Noise characterization on a shot gather

Part 1 — Acquisition & the data we process

Learning objectives

  • Distinguish the six most common events on a shot gather by their slope, curvature, and frequency content
  • Recognize which noises are coherent (structured) and which are random, and why that matters for attenuation strategy
  • Predict where each noise attenuator (f-k filter, Radon, bandpass, SRME) fits in the processing flow
  • Identify noise on a real shot gather by eye before choosing which tool to apply

A raw shot gather is not pure signal with a sprinkle of noise. It is a superposition of many events, only some of which you want. The job of noise characterization is to recognize each event from its signature and choose the right attenuator. Attempt that without looking first and you will attenuate signal.

1. The classic events

A typical land or marine gather contains, at minimum:

  • Primary reflections. Hyperbolic in (time, offset), velocity = medium velocity. This is the signal.
  • Direct arrival. Linear, traveling directly from source to receivers near the surface.
  • Ground roll (land) / swell noise (marine). Low-frequency, very slow surface-wave energy in a pronounced cone at low offsets.
  • Refracted head waves. Linear, fast, from first-break refractors deeper in the section. Essential data for statics, not for imaging.
  • Multiples. Hyperbolic reflections that have bounced more than once — same shape family as primaries but later and at lower apparent velocity after NMO.
  • Ambient random noise.
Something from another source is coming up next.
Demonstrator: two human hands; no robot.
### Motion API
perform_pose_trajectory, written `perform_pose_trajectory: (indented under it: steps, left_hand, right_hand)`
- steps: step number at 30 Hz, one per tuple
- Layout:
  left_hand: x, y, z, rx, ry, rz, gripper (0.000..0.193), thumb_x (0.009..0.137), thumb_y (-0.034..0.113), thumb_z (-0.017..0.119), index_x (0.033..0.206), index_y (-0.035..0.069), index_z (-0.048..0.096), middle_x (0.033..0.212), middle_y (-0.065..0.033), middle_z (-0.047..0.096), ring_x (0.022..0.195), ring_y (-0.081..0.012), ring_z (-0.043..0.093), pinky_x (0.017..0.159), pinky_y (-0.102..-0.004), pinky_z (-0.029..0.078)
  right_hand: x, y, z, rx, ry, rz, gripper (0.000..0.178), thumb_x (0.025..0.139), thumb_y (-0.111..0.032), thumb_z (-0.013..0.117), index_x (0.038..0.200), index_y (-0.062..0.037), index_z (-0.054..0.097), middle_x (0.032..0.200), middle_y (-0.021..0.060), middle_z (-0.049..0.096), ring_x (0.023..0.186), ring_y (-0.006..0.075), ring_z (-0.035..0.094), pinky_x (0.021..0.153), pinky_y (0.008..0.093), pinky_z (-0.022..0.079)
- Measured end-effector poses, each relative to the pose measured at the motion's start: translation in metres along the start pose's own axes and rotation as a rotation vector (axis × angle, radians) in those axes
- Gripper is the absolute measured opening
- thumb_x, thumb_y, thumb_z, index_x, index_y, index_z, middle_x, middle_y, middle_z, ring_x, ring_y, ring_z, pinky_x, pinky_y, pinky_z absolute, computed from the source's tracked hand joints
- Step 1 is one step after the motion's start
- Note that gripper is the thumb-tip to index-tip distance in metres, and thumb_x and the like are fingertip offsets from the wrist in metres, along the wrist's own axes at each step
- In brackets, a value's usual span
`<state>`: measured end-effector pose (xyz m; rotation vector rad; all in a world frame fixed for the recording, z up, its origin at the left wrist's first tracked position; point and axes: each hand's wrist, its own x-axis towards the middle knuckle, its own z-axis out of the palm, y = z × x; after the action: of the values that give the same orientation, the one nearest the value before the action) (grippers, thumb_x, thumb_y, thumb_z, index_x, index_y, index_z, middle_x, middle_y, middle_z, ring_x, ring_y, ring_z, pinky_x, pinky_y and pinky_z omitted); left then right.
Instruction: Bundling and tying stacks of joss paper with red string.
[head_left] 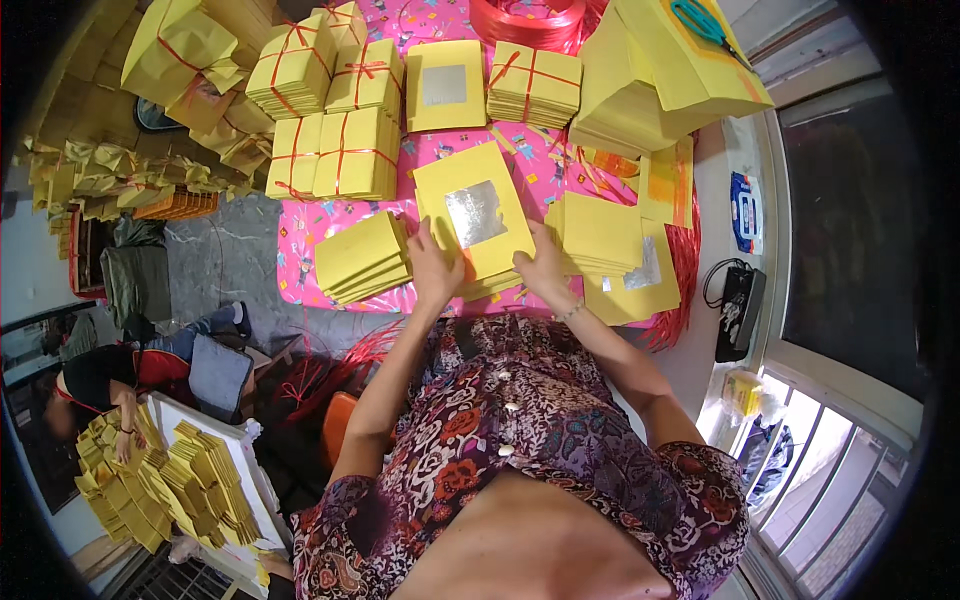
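Head view: a yellow paper pile, topped by a silver square, lies askew near the pink tablecloth's front edge, held at both sides by the left hand and right hand, loose stacks flanking closely, red-tied bundles beyond.

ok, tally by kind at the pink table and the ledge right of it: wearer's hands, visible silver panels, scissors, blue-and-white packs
Hands: 2 (left hand, right hand)
Silver panels: 3 (far panel, middle panel, right panel)
Scissors: 1
Blue-and-white pack: 1
Total: 7
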<state>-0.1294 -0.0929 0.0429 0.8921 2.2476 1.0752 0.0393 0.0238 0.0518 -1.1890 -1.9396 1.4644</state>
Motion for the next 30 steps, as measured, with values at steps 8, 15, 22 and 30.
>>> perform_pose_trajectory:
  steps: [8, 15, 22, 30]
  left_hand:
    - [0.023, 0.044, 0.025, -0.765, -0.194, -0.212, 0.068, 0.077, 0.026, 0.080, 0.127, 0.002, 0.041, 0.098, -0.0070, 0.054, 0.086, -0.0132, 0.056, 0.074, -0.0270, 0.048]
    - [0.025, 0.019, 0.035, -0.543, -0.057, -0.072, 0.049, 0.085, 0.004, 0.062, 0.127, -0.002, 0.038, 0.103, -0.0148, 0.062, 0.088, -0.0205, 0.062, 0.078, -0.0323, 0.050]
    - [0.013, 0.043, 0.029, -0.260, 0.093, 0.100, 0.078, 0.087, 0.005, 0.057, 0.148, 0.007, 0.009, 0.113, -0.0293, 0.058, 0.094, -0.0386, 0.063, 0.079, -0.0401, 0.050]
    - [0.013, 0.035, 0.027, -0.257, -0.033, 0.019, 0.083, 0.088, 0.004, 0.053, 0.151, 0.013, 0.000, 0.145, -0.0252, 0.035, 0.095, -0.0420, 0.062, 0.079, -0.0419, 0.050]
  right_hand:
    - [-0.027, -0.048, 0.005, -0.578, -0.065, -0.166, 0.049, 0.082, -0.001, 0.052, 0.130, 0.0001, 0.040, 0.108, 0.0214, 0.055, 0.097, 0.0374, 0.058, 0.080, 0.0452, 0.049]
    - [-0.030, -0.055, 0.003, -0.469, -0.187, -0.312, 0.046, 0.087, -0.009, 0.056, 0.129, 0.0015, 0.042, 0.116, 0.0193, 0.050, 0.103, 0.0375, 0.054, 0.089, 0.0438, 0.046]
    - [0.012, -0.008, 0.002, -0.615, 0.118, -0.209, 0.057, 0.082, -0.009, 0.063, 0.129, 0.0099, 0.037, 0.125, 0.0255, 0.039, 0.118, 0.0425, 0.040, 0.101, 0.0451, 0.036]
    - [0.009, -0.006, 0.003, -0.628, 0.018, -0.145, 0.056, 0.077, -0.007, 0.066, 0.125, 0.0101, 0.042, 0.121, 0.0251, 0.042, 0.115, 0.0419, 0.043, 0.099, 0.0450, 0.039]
Uncorrelated Gaussian that stacking easily dispatches.

The widget below lets you toggle each event on the same synthetic gather. Take a minute to switch things on and off one at a time — train your eye to recognize each pattern before it appears over signal on a real dataset.

Noise Gather DemoInteractive figure — enable JavaScript to interact.
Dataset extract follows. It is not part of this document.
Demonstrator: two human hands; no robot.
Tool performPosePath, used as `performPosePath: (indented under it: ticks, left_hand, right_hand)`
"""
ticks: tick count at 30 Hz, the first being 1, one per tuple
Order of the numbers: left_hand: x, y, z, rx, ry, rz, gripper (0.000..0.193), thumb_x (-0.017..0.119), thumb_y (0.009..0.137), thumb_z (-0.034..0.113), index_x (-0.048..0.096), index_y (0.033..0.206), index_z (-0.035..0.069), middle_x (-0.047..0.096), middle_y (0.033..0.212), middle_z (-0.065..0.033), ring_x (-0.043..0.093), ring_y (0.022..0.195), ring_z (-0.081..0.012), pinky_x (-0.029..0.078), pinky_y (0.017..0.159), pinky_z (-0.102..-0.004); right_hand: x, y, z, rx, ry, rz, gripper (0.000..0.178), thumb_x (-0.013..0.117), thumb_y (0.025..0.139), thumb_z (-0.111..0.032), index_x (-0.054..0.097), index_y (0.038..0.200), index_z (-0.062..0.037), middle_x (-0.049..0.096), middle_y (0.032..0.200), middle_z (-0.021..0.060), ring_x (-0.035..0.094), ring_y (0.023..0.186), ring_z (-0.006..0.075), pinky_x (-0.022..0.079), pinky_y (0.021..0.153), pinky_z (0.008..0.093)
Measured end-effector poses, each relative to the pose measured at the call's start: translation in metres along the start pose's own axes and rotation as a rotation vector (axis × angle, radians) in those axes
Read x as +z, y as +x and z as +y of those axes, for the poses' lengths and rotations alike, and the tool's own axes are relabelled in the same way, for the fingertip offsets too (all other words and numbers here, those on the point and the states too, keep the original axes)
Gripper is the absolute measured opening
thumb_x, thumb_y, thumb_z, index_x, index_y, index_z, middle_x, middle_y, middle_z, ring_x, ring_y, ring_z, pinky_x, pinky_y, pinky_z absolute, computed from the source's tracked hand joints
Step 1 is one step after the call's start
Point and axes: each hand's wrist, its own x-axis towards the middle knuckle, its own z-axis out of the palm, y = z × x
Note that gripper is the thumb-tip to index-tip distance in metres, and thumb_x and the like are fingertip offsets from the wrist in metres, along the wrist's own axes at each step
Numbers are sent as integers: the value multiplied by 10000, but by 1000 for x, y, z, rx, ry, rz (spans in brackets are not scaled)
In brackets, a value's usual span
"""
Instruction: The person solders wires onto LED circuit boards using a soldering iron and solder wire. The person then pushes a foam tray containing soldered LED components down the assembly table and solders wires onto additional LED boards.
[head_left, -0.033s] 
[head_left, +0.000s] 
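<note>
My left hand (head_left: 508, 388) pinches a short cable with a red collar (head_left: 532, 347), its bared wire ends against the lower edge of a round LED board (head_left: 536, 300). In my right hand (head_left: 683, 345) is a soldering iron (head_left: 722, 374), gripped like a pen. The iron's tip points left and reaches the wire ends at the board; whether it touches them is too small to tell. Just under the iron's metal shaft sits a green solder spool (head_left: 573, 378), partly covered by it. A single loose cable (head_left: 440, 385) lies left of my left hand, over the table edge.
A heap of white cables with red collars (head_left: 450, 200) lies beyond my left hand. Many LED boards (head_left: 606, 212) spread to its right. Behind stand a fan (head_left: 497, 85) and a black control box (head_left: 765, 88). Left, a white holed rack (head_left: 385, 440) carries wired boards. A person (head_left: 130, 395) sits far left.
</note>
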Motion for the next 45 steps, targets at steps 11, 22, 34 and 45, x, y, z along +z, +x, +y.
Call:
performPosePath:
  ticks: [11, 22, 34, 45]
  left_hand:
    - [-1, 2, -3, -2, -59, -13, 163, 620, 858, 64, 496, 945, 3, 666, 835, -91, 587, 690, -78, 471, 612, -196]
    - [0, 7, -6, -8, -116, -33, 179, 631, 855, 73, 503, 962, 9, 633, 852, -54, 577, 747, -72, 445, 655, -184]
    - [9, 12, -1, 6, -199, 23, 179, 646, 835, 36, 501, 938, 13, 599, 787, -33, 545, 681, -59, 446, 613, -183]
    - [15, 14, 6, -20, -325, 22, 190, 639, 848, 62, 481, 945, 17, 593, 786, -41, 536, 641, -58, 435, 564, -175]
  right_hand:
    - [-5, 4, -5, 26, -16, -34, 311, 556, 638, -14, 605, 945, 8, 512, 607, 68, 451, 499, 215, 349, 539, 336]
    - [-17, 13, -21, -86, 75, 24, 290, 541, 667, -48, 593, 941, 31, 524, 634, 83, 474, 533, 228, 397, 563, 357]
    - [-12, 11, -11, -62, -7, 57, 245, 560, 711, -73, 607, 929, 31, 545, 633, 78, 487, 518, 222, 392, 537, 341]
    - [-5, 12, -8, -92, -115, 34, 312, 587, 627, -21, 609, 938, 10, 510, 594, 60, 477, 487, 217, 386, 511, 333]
2. What makes each signature unique

All the coherent events have a signature in the (time, offset) plane that maps to a distinct region of the (frequency, wavenumber) domain. That is the trick f-k filtering uses: separate events by their slope and curvature.

Apparent velocity of a linear event on a shot gather is vₐ = Δx / Δt (the reciprocal of the event’s slope). It is the speed at which the event moves across the receiver array, not necessarily a subsurface velocity.
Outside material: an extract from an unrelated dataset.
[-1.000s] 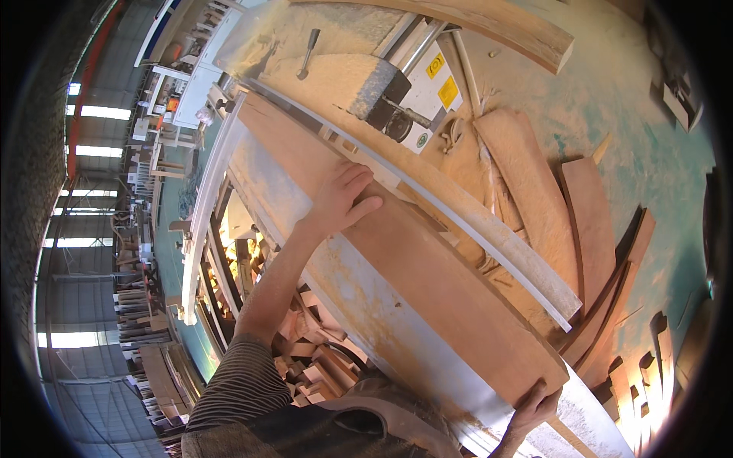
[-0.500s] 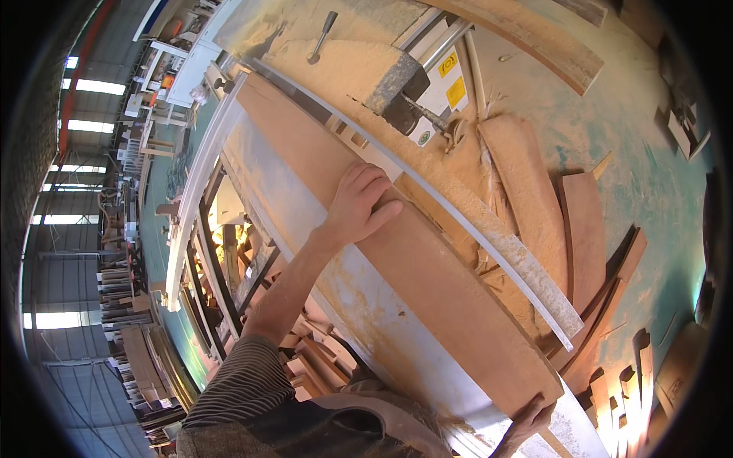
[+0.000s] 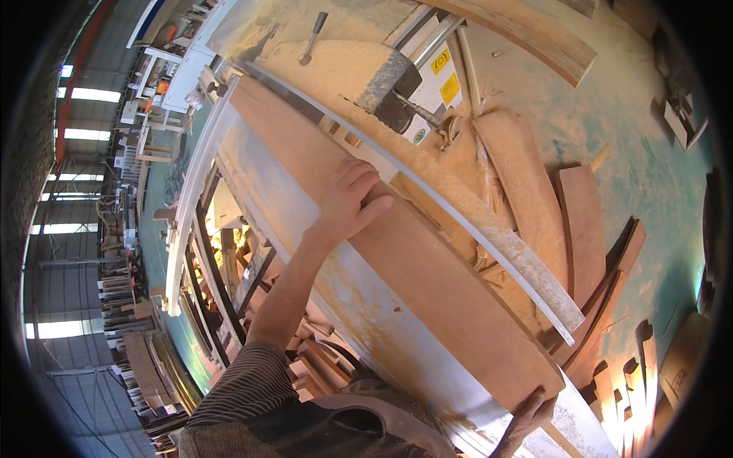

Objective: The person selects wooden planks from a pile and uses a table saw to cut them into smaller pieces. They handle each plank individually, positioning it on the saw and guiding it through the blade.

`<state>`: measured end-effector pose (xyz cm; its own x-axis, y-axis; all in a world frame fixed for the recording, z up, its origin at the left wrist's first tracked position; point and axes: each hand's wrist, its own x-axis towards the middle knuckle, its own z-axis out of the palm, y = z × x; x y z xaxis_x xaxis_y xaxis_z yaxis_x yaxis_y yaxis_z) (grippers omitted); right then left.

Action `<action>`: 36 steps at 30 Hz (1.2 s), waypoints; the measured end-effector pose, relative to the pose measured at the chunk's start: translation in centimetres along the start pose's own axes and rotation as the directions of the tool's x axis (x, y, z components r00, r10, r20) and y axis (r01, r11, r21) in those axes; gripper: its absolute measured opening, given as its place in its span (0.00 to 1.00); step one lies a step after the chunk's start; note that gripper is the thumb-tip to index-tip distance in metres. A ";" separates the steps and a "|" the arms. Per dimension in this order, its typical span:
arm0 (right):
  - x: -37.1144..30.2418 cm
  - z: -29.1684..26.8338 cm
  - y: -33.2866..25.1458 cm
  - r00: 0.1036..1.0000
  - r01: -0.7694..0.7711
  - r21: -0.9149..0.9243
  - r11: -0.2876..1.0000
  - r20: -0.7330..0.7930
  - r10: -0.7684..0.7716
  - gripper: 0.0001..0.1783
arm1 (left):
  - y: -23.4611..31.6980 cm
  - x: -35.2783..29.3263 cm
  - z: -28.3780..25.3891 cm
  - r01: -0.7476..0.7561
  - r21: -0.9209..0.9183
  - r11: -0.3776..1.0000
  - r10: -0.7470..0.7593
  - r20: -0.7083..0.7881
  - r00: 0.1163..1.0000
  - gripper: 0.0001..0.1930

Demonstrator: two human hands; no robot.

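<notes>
A long, flat reddish-brown wooden board lies lengthwise on a pale metal machine table, beside a long straight metal fence. My left hand presses on the board's upper face around its middle, fingers bent over the edge on the fence side and thumb spread along the top. At the near end, my right hand grips the board's end corner; its fingertips show on top, and the rest is partly cut off by the lower rim.
Sawdust coats the machine beyond the fence, around a black-handled lever and a metal clamp block. Curved wooden pieces lie on the green floor at right. Offcuts pile up below the table's left side.
The view has shifted slightly. Both hands keep about the same places on the board, and the board shows no clear movement along the fence.
</notes>
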<state>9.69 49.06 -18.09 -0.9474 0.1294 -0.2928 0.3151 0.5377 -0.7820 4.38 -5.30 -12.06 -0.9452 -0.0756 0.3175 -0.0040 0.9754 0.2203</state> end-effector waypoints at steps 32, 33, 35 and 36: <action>1.7 -4.7 3.8 0.996 0.086 -0.084 0.993 0.011 -0.086 0.31 | 36.3 4.9 8.8 -0.182 -0.531 0.828 0.556 0.732 0.393 0.32; 1.7 -4.8 3.9 0.995 0.098 -0.082 0.992 0.004 -0.098 0.31 | 37.5 4.8 9.9 -0.141 -0.536 0.832 0.550 0.765 0.337 0.34; 1.7 -4.9 4.2 0.993 0.118 -0.084 0.989 -0.009 -0.119 0.30 | 39.1 5.6 11.2 -0.054 -0.452 0.890 0.454 0.871 0.187 0.36; 1.8 -5.1 4.1 0.994 0.105 -0.083 0.991 0.001 -0.106 0.30 | 39.7 5.9 11.6 -0.015 -0.401 0.916 0.400 0.910 0.106 0.37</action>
<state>9.01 55.72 -19.03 -0.9753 0.0714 -0.2090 0.2079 0.6159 -0.7599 -5.10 35.35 -12.18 -0.3990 0.5710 -0.7175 0.1414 0.8114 0.5671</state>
- **Ground roll** — tiny apparent velocity (300–1000 m/s), low frequency (5–15 Hz). In f-k, it sits in a fan with very steep slopes. Filter: *f-k fan reject*, or adaptive surface-wave attenuation if amplitude is extreme. - **Direct arrival** — intermediate apparent velocity, broadband. Filter: top-mute before processing; its frequency content is fine, but its amplitude at near offset ruins everything. - **Refracted head wave** — very high apparent velocity (3–50 km/s depending on refractor). Filter: top-mute; but keep an unmuted copy for refraction statics. - **Multiples** — hyperbolic like primaries, but their NMO velocity is slower (less earth seen before the wavelet arrives). Filter: Radon de-multiple, SRME, or adaptive subtraction (all in Part 4). - **Random noise** — uncorrelated, uniform in f-k. Filter: stacking, median filters, or random-noise attenuators.

3. Coherent vs random is the key distinction

Every attenuator is designed around one of two assumptions:

  • Noise is random — attenuate by averaging (stacking, median filtering). Gains grow as √N from §0.8.
  • Noise is coherent but has a different signature from signal in some domain (f-k, τ-p, offset-dependence, angle). Attenuate by transforming into that domain and muting.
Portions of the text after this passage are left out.